= Soil in Inderta =

The soils of the Inderta woreda (district) in Tigray (Ethiopia) reflect its longstanding agricultural history, highly seasonal rainfall regime, relatively low temperatures, overall dominance of limestone and dolerite lithologies and steep slopes. Outstanding features in the soilscape are wide plains with Vertisols.

== Factors contributing to soil diversity ==
=== Climate ===
Annual rainfall depth is very variable with an average of around 600 mm.
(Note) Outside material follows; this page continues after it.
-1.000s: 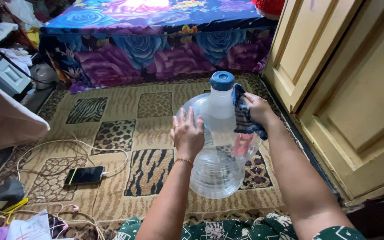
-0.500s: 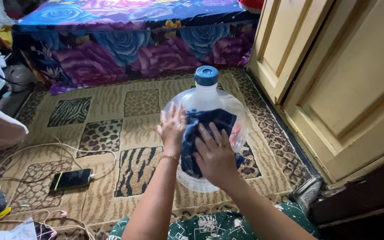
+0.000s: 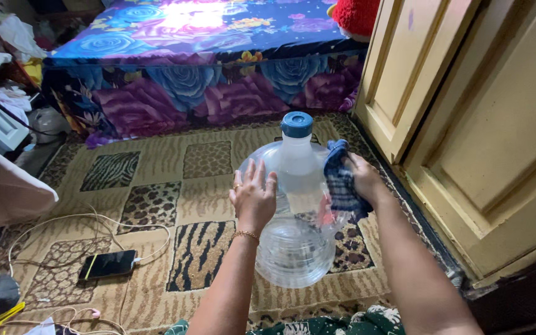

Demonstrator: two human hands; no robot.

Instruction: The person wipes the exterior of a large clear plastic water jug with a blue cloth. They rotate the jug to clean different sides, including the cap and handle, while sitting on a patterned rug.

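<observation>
Left hand: the left hand [image 3: 254, 196] lies flat with fingers spread on the near-left shoulder of the water bottle [image 3: 296, 211], steadying it.
Right hand: the right hand [image 3: 362, 180] is closed around a bunched blue checked cloth [image 3: 341, 180] and presses it against the bottle's upper right side.
Bottle: large, clear and round, standing upright between the two hands, with a blue cap [image 3: 296, 124] on the neck just above and between them.
Change: half a second ago the right hand held the cloth spread over the bottle's front, next to the left hand; now the cloth sits round on the right shoulder, much as it did a second ago. The left hand has kept its place.
Meaning: the wiping seems to run back and forth across the bottle's upper surface, with the left hand as the brace.
Floor: the bottle stands on a rug [image 3: 156, 180] with animal-print squares.
Left of the left hand: a phone [image 3: 107, 264] on a white cable [image 3: 88, 214].
Beyond the hands: a bed with a floral cover [image 3: 187, 74].
Right of the right hand: cream cupboard doors [image 3: 479, 124].
</observation>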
Most rains fall during the main rainy season, which typically extends from June to September.
Mean temperature in woreda town Kwiha is 20 °C, oscillating between average daily minimum of 11.3 °C and maximum of 28.4 °C. The contrasts between day and night air temperatures are much larger than seasonal contrasts.

=== Geology===
From the higher to the lower locations, the following geological formations are present:
- Amba Aradam Formation
- Agula Shale
- Mekelle Dolerite
- Antalo Limestone
- Quaternary alluvium and freshwater tufa

=== Topography ===
As part of the Ethiopian Highlands the land has undergone a rapid tectonic uplift, leading the occurrence of mountain peaks, plateaus, valleys and gorges.

=== Land use ===
Generally speaking the level lands and intermediate slopes are occupied by cropland, while there is rangeland and shrubs on the steeper slopes. Remnant forests occur around Orthodox Christian churches and a few inaccessible places. A recent trend is the widespread planting of eucalyptus trees.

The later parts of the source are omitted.